A Plethora of Candidates for
                        1999 Cyberserk Award

                By Ellen Rony, co-author of The Domain Name Handbook


FOR IMMEDIATE RELEASE: Tiburon, CA (January 6) - The authors of The Domain
Name Handbook <http://wwww.domainhandbook.com> are pleased to announce
their selection for the 1999 Cyberserk Award.  This award is bestowed
annually upon a company, organization, institution or individual deemed
unclear on the concept of the domain name system. The winner is picked by a
two-person jury--siblings Ellen Rony of Tiburon, California and Peter Rony
of Blacksburg, Virginia--who approach the task with special seriousness. It
is their belief that highlighting the activities of cyberserkers will
provide an educational reality check.   The prior award winners were the
Prema Toy Company (1998) and Procter and Gamble (1997)
<http://www.domainhandbook.com/awards.html>.

In 1999, the jurors found no dearth of candidates qualifying for the
dubious distinction.  With Internet traffic doubling every 100 days, domain
names took on greater ubiquity in 1999.  Dot COM addresses were plastered
brazenly across billboards,  store fronts, bus panels, t-shirts and even
individual fruit.  They were featured in television commercials, magazine
ads, packaging labels and an increasing number of syndicated cartoons.

Domain names became valuable corporate assets and the shorthand to an
unprecedented repository of information. The surging demand for .COM names,
coupled with the uniqueness requirement, raised the price bar on stellar
dot COMs.   A few near-million dollar milestones were reported during the
year:  $1.035 million for WALLSTREET.COM at auction in April, $0.5
million-plus for COMPUTER.COM in May, and $0.823456 million for DRUGS.COM
auctioned in August.  But these daunting sums paled next to the new record
price paid late in November for BUSINESS.COM.  eCompanies, a venture led by
EarthLink Network founder Sky Dayton and former Disney Internet executive
Jake Winebaum, bought the domain name for a staggering $7.5 million, up
from $150,000 in June of 1997, when the BUSINESS.COM domain last changed
hands. The high-priced resales did not go unnoticed by cyberspeculators and
fed a domain name profiteering frenzy. Registrations were running about
10,000 per day by year's end.  A bowl of sour cherries to all those who
collect domain names solely for the stunning return on investment.

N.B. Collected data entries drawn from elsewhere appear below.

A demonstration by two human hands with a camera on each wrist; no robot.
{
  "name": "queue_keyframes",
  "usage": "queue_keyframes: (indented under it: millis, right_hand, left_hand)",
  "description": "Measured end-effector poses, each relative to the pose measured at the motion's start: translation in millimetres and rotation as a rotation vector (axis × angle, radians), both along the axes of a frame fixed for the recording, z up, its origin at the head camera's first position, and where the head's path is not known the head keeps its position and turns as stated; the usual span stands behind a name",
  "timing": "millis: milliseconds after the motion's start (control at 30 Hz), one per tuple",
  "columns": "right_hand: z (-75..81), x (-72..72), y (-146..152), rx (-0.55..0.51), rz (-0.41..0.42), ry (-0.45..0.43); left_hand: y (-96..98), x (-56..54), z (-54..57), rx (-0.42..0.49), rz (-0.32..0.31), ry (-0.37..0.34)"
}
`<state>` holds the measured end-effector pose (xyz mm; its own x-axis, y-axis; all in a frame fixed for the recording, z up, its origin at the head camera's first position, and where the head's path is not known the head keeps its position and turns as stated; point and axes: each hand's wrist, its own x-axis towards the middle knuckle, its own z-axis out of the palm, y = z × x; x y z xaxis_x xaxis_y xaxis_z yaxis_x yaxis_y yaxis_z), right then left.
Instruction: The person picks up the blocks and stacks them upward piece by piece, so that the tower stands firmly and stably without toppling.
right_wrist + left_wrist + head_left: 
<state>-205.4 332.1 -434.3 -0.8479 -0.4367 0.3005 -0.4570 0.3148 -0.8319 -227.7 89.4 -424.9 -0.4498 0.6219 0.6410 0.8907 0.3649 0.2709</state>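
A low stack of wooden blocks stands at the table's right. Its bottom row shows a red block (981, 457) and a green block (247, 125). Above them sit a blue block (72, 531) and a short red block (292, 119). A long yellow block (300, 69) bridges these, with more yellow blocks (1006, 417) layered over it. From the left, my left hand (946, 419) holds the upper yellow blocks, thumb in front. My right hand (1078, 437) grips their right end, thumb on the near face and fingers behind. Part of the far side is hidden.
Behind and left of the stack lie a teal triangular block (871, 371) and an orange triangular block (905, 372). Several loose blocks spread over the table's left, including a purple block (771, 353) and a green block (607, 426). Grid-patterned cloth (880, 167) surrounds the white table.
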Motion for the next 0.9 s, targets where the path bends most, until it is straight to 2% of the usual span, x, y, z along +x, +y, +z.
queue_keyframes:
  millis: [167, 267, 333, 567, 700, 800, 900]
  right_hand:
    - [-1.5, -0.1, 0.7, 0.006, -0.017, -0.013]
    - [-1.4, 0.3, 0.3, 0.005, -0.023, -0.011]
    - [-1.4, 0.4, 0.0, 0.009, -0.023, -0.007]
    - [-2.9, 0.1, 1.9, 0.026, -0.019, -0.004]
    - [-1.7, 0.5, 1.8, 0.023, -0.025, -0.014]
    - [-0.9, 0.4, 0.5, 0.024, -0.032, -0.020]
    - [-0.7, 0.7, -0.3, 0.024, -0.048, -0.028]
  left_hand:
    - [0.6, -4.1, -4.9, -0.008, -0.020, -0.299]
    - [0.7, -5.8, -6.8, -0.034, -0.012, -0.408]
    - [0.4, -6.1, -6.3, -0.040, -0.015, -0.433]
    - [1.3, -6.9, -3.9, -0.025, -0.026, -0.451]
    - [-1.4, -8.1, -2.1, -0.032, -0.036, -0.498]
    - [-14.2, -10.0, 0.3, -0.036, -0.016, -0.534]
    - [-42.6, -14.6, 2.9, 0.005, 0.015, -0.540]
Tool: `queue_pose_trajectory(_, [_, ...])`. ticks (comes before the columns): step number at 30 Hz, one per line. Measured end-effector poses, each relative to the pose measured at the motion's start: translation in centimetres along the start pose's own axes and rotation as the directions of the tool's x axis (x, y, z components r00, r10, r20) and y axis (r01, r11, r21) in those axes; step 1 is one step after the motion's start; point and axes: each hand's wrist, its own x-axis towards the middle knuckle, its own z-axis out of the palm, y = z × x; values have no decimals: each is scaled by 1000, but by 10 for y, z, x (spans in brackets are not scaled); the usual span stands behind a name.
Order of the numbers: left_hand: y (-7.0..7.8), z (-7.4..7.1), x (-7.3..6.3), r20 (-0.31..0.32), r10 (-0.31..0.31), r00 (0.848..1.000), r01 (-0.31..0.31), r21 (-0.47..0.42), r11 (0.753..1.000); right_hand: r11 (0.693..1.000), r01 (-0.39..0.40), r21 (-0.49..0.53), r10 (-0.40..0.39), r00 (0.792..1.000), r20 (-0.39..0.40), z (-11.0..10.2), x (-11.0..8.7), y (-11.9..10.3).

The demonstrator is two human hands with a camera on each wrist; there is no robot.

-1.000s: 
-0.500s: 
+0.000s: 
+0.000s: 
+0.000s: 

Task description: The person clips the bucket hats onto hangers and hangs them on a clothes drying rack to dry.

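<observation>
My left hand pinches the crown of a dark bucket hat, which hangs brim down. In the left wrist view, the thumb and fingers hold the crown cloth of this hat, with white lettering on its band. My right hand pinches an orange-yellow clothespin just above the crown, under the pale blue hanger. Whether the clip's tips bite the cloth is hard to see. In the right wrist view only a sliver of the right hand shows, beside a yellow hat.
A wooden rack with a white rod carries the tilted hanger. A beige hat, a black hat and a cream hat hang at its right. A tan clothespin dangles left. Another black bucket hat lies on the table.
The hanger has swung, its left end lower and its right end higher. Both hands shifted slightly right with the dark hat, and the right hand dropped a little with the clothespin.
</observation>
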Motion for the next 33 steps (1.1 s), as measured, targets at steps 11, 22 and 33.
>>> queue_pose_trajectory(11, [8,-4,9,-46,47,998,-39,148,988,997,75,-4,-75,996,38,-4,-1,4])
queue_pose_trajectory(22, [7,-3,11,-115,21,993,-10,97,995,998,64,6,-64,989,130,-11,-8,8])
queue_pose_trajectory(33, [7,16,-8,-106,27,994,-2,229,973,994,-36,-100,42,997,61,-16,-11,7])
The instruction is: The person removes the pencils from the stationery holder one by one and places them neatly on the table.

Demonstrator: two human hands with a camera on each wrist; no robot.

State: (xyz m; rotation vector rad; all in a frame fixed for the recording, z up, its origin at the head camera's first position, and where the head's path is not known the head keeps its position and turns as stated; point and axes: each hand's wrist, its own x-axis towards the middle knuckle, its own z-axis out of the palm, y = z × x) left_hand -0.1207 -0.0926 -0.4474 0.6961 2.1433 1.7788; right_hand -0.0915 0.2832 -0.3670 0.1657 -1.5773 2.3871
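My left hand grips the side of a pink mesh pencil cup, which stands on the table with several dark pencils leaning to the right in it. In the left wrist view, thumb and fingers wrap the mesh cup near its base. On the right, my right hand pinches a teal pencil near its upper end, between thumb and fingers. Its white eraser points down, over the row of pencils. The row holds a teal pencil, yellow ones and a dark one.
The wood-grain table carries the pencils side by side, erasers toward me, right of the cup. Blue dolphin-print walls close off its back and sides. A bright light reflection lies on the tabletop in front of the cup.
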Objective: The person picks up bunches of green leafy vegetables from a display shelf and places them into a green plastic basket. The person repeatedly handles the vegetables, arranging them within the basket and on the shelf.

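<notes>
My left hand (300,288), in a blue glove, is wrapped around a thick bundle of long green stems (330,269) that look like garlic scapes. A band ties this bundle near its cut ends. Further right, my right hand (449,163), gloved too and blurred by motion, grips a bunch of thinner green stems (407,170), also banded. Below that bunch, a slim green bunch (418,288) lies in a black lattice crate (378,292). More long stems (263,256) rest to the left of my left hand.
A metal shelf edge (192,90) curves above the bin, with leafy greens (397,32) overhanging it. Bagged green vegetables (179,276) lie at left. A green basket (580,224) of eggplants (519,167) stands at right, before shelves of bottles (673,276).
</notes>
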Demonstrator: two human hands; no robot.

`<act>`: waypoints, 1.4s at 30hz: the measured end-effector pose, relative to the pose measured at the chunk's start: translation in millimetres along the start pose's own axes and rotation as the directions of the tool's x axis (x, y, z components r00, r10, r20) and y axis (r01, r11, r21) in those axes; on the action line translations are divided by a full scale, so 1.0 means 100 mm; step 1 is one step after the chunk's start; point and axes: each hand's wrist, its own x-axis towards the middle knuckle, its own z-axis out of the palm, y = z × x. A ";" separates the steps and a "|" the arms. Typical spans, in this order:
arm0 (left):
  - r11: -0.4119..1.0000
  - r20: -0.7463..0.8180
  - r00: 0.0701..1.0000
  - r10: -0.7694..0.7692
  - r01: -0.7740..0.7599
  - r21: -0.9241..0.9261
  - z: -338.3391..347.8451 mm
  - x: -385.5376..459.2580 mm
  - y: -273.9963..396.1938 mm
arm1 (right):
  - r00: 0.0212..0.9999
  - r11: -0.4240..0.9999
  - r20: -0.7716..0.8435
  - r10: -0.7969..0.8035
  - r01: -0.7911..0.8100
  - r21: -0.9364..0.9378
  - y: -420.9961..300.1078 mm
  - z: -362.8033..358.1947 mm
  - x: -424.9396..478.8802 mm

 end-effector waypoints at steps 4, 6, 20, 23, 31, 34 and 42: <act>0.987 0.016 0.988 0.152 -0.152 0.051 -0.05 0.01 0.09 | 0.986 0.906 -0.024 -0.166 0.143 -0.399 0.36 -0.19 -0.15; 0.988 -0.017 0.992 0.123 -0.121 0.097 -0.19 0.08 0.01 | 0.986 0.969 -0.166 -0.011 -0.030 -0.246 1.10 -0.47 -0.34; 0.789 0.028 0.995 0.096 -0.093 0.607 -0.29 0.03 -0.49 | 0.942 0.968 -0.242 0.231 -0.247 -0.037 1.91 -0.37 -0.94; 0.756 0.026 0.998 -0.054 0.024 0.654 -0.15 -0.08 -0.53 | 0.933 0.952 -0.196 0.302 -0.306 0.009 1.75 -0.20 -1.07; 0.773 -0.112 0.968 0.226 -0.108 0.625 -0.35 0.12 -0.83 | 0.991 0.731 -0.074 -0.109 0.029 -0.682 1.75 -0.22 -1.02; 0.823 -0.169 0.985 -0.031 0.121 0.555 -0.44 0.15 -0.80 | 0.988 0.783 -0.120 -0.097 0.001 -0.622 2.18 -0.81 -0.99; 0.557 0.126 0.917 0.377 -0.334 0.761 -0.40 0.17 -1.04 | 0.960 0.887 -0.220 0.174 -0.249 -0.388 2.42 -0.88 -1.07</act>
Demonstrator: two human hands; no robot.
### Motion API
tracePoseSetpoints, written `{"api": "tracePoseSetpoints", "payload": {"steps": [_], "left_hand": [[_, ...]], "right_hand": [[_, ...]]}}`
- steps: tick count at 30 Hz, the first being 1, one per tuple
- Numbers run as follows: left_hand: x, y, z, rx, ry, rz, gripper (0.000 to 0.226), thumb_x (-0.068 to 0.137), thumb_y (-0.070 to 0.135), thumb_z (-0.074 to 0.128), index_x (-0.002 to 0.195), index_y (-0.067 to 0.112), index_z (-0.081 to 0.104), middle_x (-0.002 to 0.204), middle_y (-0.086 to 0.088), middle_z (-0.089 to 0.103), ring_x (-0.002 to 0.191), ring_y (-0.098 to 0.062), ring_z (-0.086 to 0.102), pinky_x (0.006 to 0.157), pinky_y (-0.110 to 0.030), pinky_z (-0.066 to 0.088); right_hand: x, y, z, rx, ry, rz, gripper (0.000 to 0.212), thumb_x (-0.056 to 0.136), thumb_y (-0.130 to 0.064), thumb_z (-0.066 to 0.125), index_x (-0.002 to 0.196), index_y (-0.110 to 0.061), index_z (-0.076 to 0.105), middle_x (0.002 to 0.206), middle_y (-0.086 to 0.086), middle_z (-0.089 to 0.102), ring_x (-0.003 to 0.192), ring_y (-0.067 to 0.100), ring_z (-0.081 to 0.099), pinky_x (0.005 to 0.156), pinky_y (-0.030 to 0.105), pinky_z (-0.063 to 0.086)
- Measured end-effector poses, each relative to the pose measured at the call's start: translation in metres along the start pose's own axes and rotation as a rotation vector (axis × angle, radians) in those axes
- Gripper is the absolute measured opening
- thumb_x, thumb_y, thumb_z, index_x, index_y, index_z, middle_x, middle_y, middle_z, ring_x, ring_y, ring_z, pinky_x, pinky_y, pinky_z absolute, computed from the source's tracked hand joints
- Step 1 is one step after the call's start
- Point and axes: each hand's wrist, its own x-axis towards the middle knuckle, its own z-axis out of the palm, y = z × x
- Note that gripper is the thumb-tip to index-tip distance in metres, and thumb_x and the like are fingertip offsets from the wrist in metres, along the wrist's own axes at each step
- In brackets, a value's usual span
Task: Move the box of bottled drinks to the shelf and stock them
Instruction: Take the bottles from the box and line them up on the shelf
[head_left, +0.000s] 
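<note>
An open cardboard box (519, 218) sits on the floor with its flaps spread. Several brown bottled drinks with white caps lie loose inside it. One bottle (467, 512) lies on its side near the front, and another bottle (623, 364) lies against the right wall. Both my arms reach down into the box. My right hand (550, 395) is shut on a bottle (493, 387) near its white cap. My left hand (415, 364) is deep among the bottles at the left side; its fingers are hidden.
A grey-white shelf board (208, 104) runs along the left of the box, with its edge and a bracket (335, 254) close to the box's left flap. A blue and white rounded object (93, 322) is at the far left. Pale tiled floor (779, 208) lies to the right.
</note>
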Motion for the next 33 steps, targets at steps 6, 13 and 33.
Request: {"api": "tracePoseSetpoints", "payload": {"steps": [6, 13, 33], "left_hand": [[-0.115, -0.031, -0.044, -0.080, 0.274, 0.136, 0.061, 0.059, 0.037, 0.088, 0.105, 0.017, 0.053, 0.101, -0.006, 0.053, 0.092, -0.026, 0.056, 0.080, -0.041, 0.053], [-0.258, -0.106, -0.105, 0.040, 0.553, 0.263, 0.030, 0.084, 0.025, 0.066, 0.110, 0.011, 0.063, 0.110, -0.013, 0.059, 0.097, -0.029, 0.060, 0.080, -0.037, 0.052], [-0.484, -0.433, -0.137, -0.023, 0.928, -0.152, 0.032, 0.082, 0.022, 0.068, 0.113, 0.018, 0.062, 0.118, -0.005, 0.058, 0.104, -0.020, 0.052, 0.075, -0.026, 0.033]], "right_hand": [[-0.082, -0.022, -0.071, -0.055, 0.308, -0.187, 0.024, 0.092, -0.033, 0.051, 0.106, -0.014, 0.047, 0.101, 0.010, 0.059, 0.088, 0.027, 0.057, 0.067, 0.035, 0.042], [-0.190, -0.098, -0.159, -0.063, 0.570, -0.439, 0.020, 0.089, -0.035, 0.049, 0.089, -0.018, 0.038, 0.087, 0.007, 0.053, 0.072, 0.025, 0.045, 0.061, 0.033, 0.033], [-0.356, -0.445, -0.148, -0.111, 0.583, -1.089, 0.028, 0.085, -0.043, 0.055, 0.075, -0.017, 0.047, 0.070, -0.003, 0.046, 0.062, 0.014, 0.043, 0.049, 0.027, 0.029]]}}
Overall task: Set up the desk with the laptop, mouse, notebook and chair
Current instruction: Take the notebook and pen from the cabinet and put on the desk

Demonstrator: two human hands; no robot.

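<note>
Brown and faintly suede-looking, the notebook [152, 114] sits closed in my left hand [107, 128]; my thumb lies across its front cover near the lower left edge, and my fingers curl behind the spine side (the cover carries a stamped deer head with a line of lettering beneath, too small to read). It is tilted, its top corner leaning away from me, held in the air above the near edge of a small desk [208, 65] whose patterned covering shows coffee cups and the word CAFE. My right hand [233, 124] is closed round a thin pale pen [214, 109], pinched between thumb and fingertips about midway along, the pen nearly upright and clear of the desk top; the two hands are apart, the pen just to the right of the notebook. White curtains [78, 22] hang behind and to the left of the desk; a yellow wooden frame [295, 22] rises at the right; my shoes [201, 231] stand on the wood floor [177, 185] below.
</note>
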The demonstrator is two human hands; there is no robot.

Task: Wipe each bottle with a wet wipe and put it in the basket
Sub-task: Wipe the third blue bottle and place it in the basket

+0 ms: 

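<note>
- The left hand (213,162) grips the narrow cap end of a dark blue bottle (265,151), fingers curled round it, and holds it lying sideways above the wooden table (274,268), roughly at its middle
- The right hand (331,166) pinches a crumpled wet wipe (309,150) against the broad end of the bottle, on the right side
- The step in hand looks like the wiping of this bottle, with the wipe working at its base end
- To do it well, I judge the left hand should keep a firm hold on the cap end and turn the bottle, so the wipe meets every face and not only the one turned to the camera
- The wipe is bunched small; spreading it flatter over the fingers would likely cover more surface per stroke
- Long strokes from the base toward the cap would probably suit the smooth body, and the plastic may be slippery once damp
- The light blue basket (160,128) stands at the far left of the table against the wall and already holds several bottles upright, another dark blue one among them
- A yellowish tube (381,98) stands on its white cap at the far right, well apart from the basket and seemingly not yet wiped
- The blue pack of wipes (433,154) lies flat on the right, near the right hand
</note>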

Concern that domain names would become a battle cry for customer and
employee complaints, corporations preemptively added ridiculing
registrations to their own holdings.  Procter & Gamble, our original
Cyberserk Award winner, began marketing a new product, Febreze, that
neutralizes pet odor. The corporation was so worried that it would become
the target of animal rights activists who believe the product is dangerous
to pets, that it registered:  FEBREZEKILLSPETS.COM, FEBREZEKILLSDOGS.COM,
FEBREZEKILLSBIRDS.COM, FEBREZESUCKS.COM, and IHATEPROCTERANDGAMBLE.COM.
While we weren't ready to declare P&G a two-time winner, the corporation
earned a scent-free pewter pelt for sniffing out potential criticism in
this manner.

Registration paranoia also struck the campaign of Republican Presidential
candidate George W. Bush.  Unhappy with the satirical and potentially
damaging profile posted at GWBUSH.COM, his campaign advisor registered 260
Bush-related domains, including some decidedly denigrating
ones--BUSHSUCKS.NET, BUSHSUX.ORG, and BUSHBLOWS.COM--suggesting that he
thought his job was to silence both satire and criticism. A Texas-sized
copy of the U.S. Constitution goes to those on the Bush team who rallied
for "limits to freedom" because of the website brouhaha.

"Domania" grabbed headlines throughout the year.  A market enthralled by
the Internet racked up huge gains for IPOs with .COM appended to their
business name.  MARKETWATCH.COM increased 509% in value from the issue
price and the first day's close while THESTREET.COM, a financial news
Internet site, soared from $19 to $60 on its first day of trading.  At
least 100 Internet-related companies announced name changes in 1999, and
more than half of these included the addition of .COM to the corporate
moniker.  After the on-line technical book retailer Computer Literacy
switched to the off-beat name, FATBRAIN.COM, its stock jumped 36 percent in
one day, adding more than $100 million to the company's market cap.  A set
of rose colored glasses to all the optimistic investors who redefined
market fundamentals in 1999..

A GPS chip goes to Network Solutions, Inc. for acts which reveal more
hubris than cyberserkery.  On the eve of the introduction of competition
into the domain name registrar business, NSI folded the InterNIC website
into its own "to help customers more easily find the information, services
and tools they need."  In this streamlining process, the world's largest
registry rendered thousands of links stranded in cyberspace.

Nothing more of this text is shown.